| WHAT IS BEING ASKED |
Please return every entry below exactly as written, without any of its pictures.

Source data:

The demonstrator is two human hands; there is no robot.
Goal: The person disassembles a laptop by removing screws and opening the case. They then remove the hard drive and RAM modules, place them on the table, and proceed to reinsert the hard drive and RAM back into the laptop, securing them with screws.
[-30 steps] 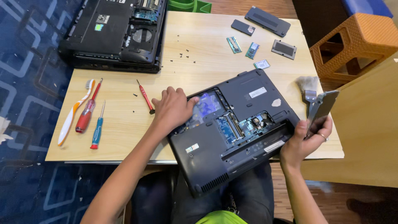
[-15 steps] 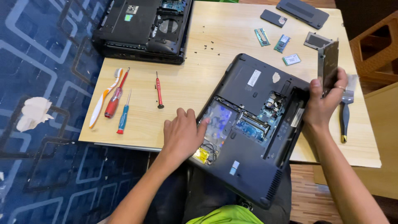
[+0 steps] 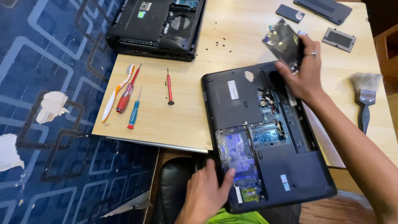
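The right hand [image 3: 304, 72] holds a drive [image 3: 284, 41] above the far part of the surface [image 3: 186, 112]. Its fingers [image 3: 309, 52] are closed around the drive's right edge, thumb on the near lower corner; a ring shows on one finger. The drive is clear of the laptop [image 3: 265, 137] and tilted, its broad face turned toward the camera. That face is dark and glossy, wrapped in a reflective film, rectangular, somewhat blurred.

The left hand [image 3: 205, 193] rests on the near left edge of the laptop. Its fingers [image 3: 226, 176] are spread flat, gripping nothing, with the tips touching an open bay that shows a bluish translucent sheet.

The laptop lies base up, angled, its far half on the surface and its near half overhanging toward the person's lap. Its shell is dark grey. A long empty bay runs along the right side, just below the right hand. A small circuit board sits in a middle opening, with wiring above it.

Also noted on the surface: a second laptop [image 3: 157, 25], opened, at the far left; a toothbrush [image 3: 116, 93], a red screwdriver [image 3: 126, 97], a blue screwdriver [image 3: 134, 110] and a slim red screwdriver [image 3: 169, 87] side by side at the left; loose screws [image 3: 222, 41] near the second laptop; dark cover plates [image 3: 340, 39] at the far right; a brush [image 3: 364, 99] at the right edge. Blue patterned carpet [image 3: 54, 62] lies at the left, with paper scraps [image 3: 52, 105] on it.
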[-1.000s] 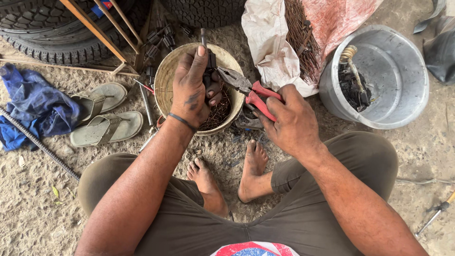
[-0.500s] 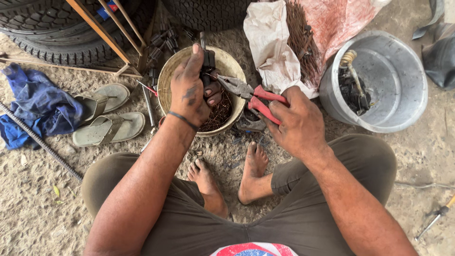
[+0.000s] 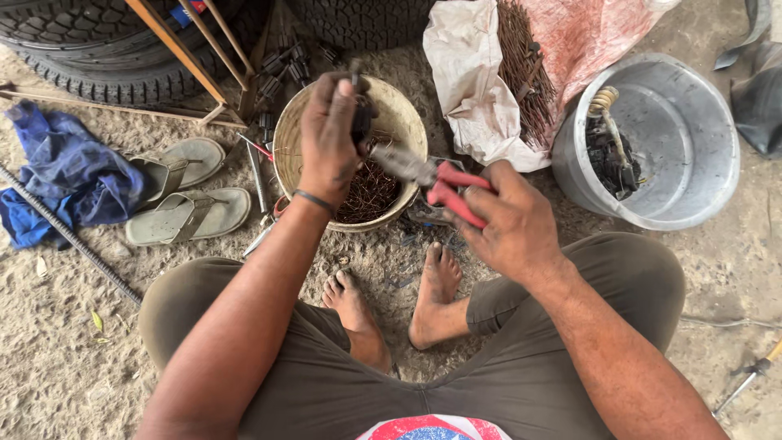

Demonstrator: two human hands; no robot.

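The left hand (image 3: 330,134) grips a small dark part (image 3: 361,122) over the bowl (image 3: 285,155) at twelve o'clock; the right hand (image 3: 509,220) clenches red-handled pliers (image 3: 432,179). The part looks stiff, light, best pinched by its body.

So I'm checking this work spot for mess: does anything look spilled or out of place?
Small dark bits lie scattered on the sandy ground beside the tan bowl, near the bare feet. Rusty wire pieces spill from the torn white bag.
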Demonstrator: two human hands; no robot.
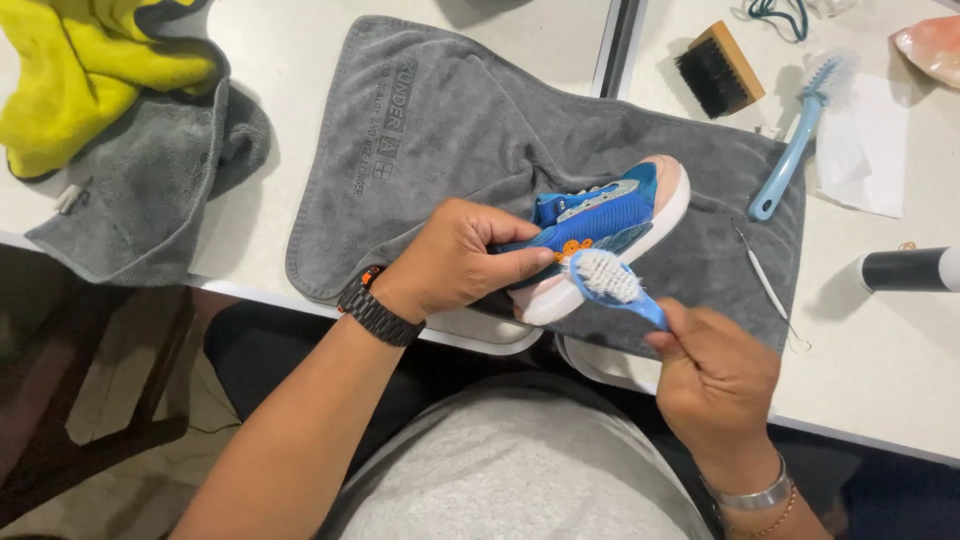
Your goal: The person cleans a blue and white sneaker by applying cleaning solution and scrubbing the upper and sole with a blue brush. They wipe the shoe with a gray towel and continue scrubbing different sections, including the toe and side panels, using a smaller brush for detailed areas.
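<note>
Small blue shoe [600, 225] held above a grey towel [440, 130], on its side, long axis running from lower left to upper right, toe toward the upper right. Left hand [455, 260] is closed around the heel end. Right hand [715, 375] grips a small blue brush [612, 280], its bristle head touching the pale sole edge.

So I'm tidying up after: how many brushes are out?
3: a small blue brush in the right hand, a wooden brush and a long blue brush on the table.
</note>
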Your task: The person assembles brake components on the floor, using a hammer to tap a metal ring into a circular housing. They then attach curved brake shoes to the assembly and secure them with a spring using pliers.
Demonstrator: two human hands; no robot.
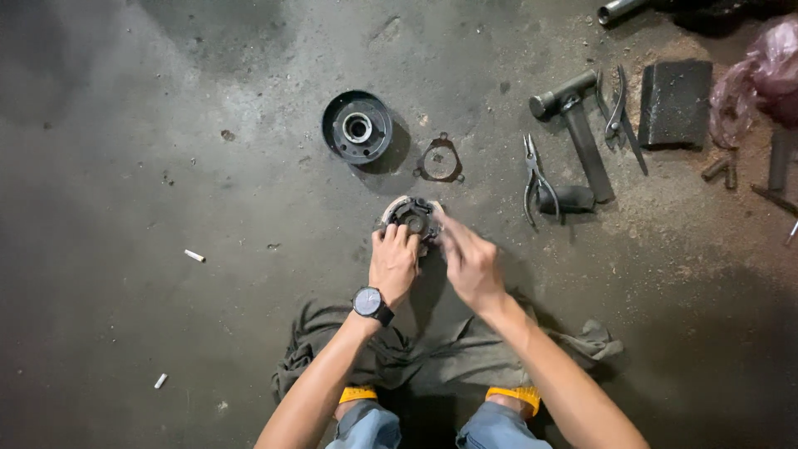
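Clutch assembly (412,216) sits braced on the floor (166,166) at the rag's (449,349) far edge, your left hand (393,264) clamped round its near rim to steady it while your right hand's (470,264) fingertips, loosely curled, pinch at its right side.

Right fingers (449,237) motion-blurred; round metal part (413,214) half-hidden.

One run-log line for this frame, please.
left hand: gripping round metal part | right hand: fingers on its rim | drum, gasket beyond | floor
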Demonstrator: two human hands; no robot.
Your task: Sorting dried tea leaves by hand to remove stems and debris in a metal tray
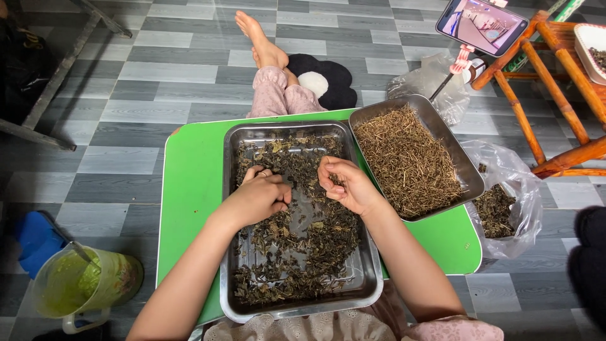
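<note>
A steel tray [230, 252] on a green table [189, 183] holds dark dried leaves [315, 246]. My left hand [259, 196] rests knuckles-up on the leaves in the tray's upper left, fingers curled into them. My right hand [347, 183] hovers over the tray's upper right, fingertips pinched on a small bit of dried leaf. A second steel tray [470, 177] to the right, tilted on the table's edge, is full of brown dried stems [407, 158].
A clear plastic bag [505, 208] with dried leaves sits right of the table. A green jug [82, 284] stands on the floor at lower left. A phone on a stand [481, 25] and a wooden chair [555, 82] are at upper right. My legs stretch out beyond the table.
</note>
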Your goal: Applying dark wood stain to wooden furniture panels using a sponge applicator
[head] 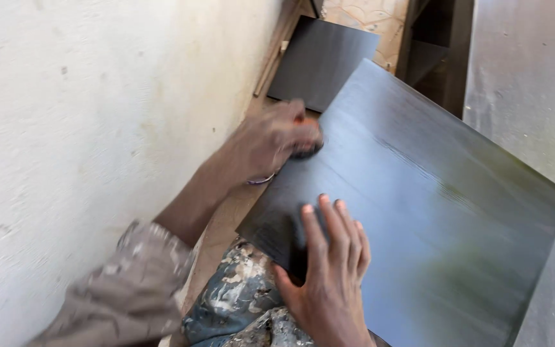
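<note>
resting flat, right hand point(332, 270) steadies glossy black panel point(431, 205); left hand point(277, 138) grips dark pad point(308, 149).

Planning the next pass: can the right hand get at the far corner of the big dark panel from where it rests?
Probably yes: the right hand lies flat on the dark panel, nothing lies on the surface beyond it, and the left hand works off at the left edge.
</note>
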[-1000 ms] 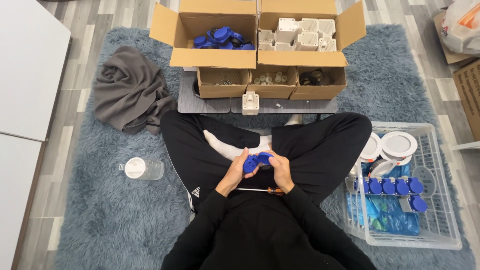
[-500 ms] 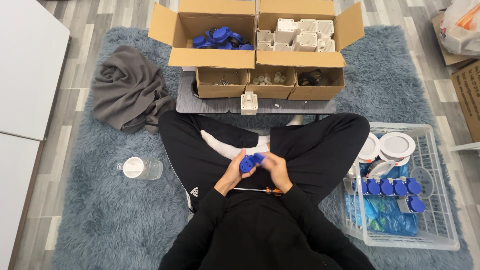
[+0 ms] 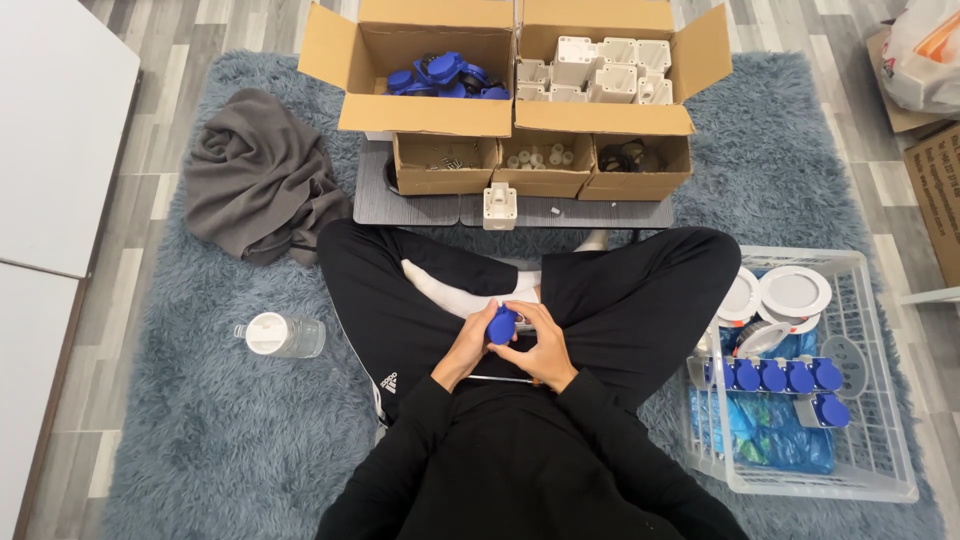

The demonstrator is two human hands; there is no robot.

| OUTPUT FOR THIS TASK |
The demonstrator is two human hands; there is no robot.
Goal: The person disassembles a laptop by removing screws and opening the case. They then remove the hard drive and RAM modules, place them on the table, and proceed to reinsert the hard drive and RAM back into the laptop, securing them with screws.
[-30 steps] 
[-15 steps] 
[+0 steps] 
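The right hand [image 3: 304, 72] holds a drive [image 3: 284, 41] above the far part of the surface [image 3: 186, 112]. Its fingers [image 3: 309, 52] are closed around the drive's right edge, thumb on the near lower corner; a ring shows on one finger. The drive is clear of the laptop [image 3: 265, 137] and tilted, its broad face turned toward the camera. That face is dark and glossy, wrapped in a reflective film, rectangular, somewhat blurred.

The left hand [image 3: 205, 193] rests on the near left edge of the laptop. Its fingers [image 3: 226, 176] are spread flat, gripping nothing, with the tips touching an open bay that shows a bluish translucent sheet.

The laptop lies base up, angled, its far half on the surface and its near half overhanging toward the person's lap. Its shell is dark grey. A long empty bay runs along the right side, just below the right hand. A small circuit board sits in a middle opening, with wiring above it.

Also noted on the surface: a second laptop [image 3: 157, 25], opened, at the far left; a toothbrush [image 3: 116, 93], a red screwdriver [image 3: 126, 97], a blue screwdriver [image 3: 134, 110] and a slim red screwdriver [image 3: 169, 87] side by side at the left; loose screws [image 3: 222, 41] near the second laptop; dark cover plates [image 3: 340, 39] at the far right; a brush [image 3: 364, 99] at the right edge. Blue patterned carpet [image 3: 54, 62] lies at the left, with paper scraps [image 3: 52, 105] on it.
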[-1.000s] 
[-0.500s] 
[+0.000s] 

Demonstrator: two human hands; no robot.

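The left hand (image 3: 330,134) grips a small dark part (image 3: 361,122) over the bowl (image 3: 285,155) at twelve o'clock; the right hand (image 3: 509,220) clenches red-handled pliers (image 3: 432,179). The part looks stiff, light, best pinched by its body.

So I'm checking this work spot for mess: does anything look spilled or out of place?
Small dark bits lie scattered on the sandy ground beside the tan bowl, near the bare feet. Rusty wire pieces spill from the torn white bag.
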Demonstrator: two human hands; no robot.
Your goal: The person cleans a blue and white sneaker by applying cleaning solution and scrubbing the upper and sole with a blue brush. They wipe the shoe with a gray towel and continue scrubbing different sections, including the toe and side panels, using a smaller brush for detailed areas.
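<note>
Small blue shoe [600, 225] held above a grey towel [440, 130], on its side, long axis running from lower left to upper right, toe toward the upper right. Left hand [455, 260] is closed around the heel end. Right hand [715, 375] grips a small blue brush [612, 280], its bristle head touching the pale sole edge.

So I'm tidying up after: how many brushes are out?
3: a small blue brush in the right hand, a wooden brush and a long blue brush on the table.
</note>
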Your task: The person assembles brake components on the floor, using a hammer to tap a metal ring into a circular housing. They then attach curved brake shoes to the assembly and secure them with a spring using pliers.
Demonstrator: two human hands; no robot.
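Clutch assembly (412,216) sits braced on the floor (166,166) at the rag's (449,349) far edge, your left hand (393,264) clamped round its near rim to steady it while your right hand's (470,264) fingertips, loosely curled, pinch at its right side.

Right fingers (449,237) motion-blurred; round metal part (413,214) half-hidden.

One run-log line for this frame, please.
left hand: gripping round metal part | right hand: fingers on its rim | drum, gasket beyond | floor
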Demonstrator: two human hands; no robot.
Your task: Sorting dried tea leaves by hand to remove stems and debris in a metal tray
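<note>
A steel tray [230, 252] on a green table [189, 183] holds dark dried leaves [315, 246]. My left hand [259, 196] rests knuckles-up on the leaves in the tray's upper left, fingers curled into them. My right hand [347, 183] hovers over the tray's upper right, fingertips pinched on a small bit of dried leaf. A second steel tray [470, 177] to the right, tilted on the table's edge, is full of brown dried stems [407, 158].
A clear plastic bag [505, 208] with dried leaves sits right of the table. A green jug [82, 284] stands on the floor at lower left. A phone on a stand [481, 25] and a wooden chair [555, 82] are at upper right. My legs stretch out beyond the table.
</note>
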Your goal: Applying dark wood stain to wooden furniture panels using a sponge applicator
[head] 
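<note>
resting flat, right hand point(332, 270) steadies glossy black panel point(431, 205); left hand point(277, 138) grips dark pad point(308, 149).

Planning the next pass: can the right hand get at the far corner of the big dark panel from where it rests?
Probably yes: the right hand lies flat on the dark panel, nothing lies on the surface beyond it, and the left hand works off at the left edge.
</note>
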[-1000 ms] 
[-500 ms] 
[+0 ms] 

The demonstrator is two human hands; there is no robot.

That concludes the answer.